In the past, when Minnesota parents got a divorce, a judge might have awarded custody to the mother while the father might have had the children on certain weekends. This was often the pattern in child custody cases, but in more recent years, there has been a shift toward joint custody. Studies show that children usually thrive when having access to both parents. However, moving back and forth between households can be stressful for children. One possible solution is an arrangement called nesting.
This allows the children to remain in the family home while the parents are the ones who move back and forth. This can save money if the parents are able to rent a small apartment nearby as one couple did. They spent 18 months nesting with their children, taking turns living in the apartment, and only stopped when one of them found a new partner. The parents said the arrangement had helped provide the children with stability in the immediate aftermath of the divorce. Usually, the best approach is to plan for nesting to transition to a more traditional joint custody arrangement after a certain amount of time.

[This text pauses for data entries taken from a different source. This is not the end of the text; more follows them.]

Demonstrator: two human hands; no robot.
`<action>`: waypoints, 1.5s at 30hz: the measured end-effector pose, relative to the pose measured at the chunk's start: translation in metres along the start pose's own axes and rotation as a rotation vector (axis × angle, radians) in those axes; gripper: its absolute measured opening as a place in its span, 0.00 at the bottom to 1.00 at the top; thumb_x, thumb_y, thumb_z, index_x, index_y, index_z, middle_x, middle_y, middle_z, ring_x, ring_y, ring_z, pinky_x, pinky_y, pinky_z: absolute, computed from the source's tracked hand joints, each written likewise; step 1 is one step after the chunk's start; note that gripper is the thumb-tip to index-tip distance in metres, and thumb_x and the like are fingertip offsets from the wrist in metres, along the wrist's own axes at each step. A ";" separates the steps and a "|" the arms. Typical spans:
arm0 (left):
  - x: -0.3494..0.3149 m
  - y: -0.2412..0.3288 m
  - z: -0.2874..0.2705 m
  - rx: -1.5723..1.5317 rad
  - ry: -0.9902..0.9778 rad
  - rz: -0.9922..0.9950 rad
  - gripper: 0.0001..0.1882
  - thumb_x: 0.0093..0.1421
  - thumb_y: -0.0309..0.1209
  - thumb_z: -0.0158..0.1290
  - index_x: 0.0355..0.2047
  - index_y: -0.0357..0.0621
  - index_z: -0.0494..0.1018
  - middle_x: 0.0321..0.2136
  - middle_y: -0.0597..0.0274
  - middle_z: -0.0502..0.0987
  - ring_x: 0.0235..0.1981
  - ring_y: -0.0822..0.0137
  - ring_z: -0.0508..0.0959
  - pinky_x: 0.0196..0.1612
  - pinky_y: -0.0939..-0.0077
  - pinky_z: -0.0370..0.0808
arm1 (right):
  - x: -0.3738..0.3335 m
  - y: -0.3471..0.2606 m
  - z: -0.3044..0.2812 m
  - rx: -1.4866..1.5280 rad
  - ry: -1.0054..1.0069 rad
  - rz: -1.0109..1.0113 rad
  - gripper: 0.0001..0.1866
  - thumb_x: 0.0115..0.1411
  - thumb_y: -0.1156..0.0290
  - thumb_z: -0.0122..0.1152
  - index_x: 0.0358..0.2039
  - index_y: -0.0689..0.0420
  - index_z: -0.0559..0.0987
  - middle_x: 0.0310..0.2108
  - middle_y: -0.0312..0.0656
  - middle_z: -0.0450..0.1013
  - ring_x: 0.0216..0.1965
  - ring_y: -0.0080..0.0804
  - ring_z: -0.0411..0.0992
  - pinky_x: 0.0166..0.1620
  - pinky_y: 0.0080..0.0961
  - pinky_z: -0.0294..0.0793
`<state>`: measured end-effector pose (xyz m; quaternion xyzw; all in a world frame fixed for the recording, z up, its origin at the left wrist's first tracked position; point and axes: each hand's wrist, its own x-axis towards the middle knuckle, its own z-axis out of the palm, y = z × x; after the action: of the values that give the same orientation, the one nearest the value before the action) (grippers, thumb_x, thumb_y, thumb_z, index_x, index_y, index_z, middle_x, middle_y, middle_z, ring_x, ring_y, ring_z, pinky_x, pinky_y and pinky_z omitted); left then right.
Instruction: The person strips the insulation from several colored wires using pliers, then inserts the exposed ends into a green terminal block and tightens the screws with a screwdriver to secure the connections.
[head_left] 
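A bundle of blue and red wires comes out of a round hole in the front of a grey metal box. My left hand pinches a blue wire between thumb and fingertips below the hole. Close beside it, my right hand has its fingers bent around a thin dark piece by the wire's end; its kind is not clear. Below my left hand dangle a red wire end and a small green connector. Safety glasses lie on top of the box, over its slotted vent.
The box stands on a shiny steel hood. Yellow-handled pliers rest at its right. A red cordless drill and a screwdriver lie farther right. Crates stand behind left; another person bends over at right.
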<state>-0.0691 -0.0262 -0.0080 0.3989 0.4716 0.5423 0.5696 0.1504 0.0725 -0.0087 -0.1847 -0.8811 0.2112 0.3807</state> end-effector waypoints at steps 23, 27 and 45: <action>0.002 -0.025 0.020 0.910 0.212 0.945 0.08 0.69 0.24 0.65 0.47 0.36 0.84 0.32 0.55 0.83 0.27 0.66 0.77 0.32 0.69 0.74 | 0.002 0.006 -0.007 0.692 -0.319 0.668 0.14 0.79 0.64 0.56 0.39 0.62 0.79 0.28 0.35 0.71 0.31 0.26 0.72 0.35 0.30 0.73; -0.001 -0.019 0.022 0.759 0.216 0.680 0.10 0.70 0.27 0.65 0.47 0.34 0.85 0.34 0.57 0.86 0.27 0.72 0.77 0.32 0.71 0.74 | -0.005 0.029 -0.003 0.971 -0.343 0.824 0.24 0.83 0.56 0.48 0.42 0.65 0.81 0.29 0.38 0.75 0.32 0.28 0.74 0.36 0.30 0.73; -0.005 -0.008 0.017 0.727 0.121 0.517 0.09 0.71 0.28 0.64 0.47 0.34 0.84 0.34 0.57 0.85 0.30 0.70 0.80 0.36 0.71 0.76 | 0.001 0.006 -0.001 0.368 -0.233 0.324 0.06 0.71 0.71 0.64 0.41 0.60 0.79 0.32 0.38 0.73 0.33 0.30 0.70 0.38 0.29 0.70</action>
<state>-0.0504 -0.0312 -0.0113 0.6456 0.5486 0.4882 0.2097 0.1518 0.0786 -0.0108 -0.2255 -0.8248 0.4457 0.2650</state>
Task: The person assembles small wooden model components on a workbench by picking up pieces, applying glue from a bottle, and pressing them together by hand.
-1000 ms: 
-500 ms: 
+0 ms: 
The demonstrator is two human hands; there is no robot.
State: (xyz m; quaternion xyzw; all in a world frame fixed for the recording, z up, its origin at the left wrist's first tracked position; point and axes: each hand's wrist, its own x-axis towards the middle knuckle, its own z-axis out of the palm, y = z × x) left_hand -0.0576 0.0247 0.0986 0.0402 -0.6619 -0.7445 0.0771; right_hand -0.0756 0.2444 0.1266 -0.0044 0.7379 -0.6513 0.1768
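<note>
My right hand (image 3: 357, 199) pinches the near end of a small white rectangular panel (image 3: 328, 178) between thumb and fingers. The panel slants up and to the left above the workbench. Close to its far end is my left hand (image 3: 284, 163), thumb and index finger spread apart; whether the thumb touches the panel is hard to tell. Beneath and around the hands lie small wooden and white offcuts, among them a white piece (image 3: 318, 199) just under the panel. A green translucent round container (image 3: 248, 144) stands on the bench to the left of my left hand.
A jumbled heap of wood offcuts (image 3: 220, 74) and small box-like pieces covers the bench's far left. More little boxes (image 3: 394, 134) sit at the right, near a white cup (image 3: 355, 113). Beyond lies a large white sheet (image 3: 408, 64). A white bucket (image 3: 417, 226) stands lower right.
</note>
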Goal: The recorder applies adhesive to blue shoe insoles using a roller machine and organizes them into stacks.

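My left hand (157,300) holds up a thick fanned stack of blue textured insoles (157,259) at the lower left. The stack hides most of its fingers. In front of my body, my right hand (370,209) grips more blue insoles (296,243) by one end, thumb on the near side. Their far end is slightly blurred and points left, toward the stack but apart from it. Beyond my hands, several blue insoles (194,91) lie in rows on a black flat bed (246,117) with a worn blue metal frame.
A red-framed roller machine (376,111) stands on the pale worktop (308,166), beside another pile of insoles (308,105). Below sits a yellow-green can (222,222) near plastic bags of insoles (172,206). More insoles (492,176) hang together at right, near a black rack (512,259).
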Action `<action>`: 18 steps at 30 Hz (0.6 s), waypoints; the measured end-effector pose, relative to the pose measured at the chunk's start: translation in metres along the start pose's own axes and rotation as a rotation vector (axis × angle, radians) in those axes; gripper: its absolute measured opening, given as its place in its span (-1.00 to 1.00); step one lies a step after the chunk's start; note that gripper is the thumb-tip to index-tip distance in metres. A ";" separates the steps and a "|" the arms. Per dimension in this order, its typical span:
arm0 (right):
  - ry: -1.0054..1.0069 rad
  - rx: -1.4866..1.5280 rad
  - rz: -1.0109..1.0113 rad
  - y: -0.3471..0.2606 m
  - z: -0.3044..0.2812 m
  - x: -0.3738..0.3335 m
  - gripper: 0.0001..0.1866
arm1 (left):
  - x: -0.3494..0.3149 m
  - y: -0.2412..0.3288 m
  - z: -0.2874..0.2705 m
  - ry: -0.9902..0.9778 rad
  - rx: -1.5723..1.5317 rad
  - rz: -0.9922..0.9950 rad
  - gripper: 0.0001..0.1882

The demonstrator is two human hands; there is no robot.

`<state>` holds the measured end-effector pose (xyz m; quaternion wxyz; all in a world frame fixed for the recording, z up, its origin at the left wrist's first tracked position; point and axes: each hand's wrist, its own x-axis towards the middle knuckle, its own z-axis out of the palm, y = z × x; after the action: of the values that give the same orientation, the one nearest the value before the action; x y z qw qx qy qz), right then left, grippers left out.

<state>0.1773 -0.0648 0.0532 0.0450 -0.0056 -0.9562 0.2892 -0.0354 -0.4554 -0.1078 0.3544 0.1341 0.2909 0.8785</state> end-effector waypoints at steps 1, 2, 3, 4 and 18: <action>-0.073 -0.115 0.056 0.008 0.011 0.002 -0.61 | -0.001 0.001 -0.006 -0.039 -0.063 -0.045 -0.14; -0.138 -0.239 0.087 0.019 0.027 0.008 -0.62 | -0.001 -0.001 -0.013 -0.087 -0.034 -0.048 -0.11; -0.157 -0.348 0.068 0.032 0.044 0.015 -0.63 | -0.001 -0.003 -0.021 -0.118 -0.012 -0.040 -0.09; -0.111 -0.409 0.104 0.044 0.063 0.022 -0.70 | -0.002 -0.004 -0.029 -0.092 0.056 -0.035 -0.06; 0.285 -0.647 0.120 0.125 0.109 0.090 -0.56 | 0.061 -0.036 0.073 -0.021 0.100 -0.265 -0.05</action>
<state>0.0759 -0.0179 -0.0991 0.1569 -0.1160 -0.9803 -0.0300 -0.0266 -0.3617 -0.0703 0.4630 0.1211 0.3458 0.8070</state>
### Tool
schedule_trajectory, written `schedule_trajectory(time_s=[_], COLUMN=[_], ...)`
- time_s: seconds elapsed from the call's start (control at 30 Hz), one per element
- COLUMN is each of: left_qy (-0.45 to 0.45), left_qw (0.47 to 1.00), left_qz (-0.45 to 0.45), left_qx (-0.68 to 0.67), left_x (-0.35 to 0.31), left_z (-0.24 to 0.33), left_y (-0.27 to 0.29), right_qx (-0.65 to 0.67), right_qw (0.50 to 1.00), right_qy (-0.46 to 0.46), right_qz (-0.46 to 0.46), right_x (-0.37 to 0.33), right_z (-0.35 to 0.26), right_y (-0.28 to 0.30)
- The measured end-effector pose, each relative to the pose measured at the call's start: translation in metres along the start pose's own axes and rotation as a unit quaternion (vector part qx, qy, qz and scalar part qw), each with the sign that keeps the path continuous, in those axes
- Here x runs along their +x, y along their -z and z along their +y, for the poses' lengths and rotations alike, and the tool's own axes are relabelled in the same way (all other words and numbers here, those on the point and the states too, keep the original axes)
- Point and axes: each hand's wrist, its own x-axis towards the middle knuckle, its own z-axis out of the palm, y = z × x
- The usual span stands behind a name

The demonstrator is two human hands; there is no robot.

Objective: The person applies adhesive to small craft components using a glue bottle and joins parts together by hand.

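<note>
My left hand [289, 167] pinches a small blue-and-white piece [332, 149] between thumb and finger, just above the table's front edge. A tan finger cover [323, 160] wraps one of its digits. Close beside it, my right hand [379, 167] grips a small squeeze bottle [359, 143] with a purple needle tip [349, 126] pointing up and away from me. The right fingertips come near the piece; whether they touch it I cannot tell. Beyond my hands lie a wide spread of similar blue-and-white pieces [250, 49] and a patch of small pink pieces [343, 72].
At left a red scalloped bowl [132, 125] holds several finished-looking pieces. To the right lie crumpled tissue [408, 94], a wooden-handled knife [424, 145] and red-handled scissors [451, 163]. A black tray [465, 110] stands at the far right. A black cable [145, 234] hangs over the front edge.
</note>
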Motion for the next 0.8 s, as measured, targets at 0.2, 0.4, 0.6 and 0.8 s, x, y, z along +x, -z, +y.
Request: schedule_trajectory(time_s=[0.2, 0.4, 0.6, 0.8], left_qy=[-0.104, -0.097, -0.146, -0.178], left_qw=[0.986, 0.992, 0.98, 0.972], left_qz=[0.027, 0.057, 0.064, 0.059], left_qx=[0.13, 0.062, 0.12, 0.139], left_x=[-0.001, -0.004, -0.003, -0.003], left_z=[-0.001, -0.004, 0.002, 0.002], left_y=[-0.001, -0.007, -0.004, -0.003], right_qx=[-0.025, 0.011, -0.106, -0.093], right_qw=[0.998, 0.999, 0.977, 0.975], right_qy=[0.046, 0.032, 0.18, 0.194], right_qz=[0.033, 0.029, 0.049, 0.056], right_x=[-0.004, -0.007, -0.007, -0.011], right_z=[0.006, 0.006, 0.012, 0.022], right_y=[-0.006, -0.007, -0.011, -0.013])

Nesting can present some challenges. Parents must get along well. Issues such as the responsibility for chores could become problems.
However, even if nesting is not possible for parents, either because there is too much conflict between them or for some other reason, joint custody can still work. With the help of their attorneys, parents may be able to negotiate an arrangement in which the child spends a significant amount of time with each one even if the time is not split 50/50. Parents may also want to consider how they will handle vacations and holidays and include these plans in the agreement.